L’histoire, à certains égards, semble se répéter. Aujourd’hui comme hier, le sophisme masque les entêtements. Nos ancêtres furent assez astucieux pour distinguer savamment entre traite des esclaves et esclavage. Abolir l’esclavage par l’édiction d’une loi n’émancipait pas les esclaves : on ne les vendait plus, mais ils faisaient encore partie du cheptel. Hypocrisie qu’imite notre époque si elle dissimule son racisme sous des oripeaux trompeurs et chers à la bonne conscience. Micheline Labelle, méfiante et avertie, multiplie les mises en garde.
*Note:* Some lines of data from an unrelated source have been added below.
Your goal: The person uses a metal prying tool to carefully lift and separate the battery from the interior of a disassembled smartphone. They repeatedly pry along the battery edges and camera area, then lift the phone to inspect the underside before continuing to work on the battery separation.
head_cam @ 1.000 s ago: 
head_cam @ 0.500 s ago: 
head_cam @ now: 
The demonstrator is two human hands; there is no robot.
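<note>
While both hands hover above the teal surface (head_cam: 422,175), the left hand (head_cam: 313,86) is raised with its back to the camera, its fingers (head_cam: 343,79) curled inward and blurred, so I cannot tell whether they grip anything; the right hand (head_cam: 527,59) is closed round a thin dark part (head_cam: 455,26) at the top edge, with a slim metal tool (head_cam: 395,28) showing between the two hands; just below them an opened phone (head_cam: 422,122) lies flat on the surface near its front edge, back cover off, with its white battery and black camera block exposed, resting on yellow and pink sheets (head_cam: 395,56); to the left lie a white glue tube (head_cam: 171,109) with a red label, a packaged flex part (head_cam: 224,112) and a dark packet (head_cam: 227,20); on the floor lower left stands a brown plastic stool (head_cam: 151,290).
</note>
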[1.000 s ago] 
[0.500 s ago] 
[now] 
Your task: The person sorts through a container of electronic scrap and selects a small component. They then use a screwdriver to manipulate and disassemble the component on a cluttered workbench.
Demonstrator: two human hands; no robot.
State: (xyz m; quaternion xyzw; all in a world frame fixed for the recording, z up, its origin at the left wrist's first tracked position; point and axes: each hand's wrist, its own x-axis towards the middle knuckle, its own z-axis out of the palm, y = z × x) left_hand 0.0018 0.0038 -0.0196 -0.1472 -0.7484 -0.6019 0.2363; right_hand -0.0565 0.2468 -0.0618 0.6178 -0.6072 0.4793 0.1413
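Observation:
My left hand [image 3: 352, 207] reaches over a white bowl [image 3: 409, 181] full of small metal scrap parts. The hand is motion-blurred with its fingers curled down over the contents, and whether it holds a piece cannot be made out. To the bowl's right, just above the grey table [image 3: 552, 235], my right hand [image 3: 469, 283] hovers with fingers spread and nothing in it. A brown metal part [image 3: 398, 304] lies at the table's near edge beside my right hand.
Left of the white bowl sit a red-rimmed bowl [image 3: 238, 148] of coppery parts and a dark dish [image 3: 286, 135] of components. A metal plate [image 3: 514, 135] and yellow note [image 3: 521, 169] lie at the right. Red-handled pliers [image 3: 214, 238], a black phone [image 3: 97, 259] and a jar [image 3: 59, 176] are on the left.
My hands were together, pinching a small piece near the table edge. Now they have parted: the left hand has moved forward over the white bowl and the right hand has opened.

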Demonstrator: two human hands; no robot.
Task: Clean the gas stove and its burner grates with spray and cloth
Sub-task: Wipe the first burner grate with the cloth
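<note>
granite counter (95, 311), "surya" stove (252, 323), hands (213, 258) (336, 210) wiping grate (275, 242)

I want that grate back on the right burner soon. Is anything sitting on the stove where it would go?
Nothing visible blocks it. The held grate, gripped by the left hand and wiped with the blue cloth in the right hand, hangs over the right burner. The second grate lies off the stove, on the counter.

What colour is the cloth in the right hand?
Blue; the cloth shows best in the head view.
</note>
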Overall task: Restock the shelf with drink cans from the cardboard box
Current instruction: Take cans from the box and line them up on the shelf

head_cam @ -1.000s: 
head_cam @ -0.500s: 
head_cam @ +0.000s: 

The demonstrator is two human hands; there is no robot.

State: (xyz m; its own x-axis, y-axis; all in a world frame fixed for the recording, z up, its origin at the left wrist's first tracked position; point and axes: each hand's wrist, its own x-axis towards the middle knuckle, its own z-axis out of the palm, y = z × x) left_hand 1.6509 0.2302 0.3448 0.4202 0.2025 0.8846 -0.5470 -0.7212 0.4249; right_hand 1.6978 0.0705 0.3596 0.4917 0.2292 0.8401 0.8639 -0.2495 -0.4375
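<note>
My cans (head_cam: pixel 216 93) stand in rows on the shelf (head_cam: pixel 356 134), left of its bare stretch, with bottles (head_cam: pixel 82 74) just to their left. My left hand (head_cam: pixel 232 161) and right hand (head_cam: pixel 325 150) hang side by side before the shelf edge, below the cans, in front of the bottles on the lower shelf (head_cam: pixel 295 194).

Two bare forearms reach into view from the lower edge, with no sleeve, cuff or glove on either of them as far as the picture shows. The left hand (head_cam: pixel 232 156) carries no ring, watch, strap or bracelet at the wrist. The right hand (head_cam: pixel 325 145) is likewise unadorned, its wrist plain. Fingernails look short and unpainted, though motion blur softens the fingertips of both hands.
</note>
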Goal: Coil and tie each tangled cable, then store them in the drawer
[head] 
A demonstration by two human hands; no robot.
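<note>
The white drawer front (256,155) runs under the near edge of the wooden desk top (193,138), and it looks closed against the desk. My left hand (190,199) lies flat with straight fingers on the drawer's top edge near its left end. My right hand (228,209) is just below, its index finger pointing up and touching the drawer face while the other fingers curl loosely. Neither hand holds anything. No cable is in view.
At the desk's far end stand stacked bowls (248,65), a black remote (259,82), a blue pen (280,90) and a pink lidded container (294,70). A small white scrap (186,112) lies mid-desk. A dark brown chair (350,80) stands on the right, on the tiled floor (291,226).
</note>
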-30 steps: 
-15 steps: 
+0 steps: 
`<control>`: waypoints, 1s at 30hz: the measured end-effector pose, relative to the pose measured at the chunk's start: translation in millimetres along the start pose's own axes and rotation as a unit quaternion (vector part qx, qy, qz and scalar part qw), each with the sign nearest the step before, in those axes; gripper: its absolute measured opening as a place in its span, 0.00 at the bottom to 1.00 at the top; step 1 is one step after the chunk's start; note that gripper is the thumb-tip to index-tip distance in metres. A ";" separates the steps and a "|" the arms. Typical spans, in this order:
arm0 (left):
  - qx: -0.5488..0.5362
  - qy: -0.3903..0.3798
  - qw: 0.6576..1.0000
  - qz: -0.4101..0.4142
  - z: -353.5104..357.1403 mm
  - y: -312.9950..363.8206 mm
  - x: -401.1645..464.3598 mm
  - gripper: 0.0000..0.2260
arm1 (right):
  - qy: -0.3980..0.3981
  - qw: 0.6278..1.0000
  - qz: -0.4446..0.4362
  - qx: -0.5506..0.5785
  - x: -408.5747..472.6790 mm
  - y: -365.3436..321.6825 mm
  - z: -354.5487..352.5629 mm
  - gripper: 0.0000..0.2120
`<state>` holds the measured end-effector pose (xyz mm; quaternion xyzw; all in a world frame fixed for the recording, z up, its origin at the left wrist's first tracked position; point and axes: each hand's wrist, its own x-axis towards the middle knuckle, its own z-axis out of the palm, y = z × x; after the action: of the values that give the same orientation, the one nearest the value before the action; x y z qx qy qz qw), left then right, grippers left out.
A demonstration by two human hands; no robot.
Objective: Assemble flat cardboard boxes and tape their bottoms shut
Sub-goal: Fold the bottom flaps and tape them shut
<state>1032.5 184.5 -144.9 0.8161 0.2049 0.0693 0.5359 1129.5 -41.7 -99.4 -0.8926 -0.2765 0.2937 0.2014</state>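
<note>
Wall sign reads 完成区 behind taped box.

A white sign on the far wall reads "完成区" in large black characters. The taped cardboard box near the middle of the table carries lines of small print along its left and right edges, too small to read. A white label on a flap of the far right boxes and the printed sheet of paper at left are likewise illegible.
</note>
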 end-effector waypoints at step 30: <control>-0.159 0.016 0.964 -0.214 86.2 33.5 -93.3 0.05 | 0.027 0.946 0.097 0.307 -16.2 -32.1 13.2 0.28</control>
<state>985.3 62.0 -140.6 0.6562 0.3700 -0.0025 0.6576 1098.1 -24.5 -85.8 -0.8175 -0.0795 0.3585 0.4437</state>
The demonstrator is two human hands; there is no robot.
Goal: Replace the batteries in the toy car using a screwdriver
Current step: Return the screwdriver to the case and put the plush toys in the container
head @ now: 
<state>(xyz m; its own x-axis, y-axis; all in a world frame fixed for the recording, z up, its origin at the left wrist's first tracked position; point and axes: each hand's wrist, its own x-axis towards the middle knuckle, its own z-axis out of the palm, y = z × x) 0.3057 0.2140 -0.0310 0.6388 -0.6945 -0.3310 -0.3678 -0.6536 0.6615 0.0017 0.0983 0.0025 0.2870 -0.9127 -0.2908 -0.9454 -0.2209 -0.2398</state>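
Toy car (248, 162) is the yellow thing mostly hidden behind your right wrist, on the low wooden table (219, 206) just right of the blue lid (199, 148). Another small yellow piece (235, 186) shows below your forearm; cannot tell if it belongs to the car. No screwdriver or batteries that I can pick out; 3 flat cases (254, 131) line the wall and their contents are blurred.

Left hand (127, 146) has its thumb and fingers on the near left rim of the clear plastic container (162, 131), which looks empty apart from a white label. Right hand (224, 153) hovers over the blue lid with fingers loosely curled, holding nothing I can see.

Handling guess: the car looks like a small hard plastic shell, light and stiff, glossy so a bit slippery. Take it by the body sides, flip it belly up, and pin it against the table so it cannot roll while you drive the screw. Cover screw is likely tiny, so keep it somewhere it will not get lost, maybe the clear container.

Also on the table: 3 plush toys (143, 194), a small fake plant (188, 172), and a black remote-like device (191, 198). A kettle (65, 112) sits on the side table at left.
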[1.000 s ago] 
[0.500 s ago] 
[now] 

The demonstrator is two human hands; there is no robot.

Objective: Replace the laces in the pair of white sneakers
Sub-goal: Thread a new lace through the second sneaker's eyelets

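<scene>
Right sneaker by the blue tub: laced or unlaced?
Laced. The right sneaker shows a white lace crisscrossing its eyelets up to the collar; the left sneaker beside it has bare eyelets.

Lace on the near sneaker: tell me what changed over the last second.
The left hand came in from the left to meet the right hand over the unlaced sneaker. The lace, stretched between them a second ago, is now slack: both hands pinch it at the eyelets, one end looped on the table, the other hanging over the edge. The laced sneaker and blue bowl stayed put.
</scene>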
Parler de minorités visibles expose au risque de généralisations politically correct, mais encore perverses. L’épithète même de raciste perpétue peut?être une équivoque malsaine : puisqu’il n’y a pas de races, comment dénoncer le racisme sans réussir la quadrature du cercle ? « Force est de constater, insiste Micheline Labelle, que le discours scientifique, juridique et politique visant à analyser et à contrer le racisme se réfère encore largement à la notion de ‘race’ (à titre de mythe social ou de signe) et contribue inéluctablement, selon nous, à maintenir vivante l’idée qu’il existe des ‘races’, tout en ayant pour objectif de combattre le racisme. » Peu à envier au XIXe siècle.
On progresse quand même, si j’interprète fidèlement l’auteure, si, le plus souvent possible, on substitue au terme de « race » l’expression « groupes racialisés » ou une analogue. On fait alors comprendre, en effet, que c’est l’œil du groupe dominant qui dévalorise les collectivités vulnérables. Il n’y a pas de race, mais des regards qui imputent des caractéristiques infamantes aux groupes fragiles.
Le message de Micheline Labelle est celui de la vigilance. Même dans « les sociétés désireuses de reconnaître les rapports de domination issus du colonialisme », on peut se méprendre. « Le devoir de mémoire est d’ailleurs en forte tension avec les tentatives de réhabilitation des bienfaits de la mission civilisatrice de l’Occident. » Gare aussi aux pressions de la conjoncture. Ainsi, « les événements du 11 septembre 2001 sont perçus comme étant la principale cause de la recrudescence du racisme, particulièrement à l’égard des Arabes et des musulmans ».
Les siècles passent, mais quelque chose d’inquiétant survit dans le cœur humain.
1. Lawrence Hill, Aminata, trad. de l’anglais par Carole Noël, Pleine lune, Montréal, 2011, 568 p. ; 32,95 $.
2. Micheline Labelle, Racisme et antiracisme au Québec, Discours et déclinaisons, Presses de l’Université du Québec, Québec, 2010, 198 p. ; 29 $.
EXTRAITS
Je suis comme vous tous : arrivé en Nouvelle-Écosse il y a sept ans, j’attends toujours la terre qu’on m’a promise. Or, je suis fatigué d’attendre et je voudrais faire bouger les choses.
Aminata, p. 414.
À contre-courant de la tendance dominante, des chercheurs plaident en faveur de l’élimination du mot « race » et contestent le fait que l’on puisse attribuer à la « race » le statut de concept ou de catégorie analytique. Comme nous l’avons écrit ailleurs, nous nous situons dans cette perspective.
Racisme et antiracisme au Québec, p. 20.
Après le 11 septembre 2001, les infractions et les crimes haineux visant des musulmans et des personnes originaires du Moyen-Orient ou d’Asie du Sud se sont multipliés aux États-Unis
Racisme et antiracisme au Québec, p. 31.
La Commission européenne contre le racisme et l’intolérance souligne à juste titre qu’aucune définition du racisme, de la xénophobie, de l’antisémitisme, de l’intolérance n’est universellement acceptée.
Racisme et antiracisme au Québec, p. 10.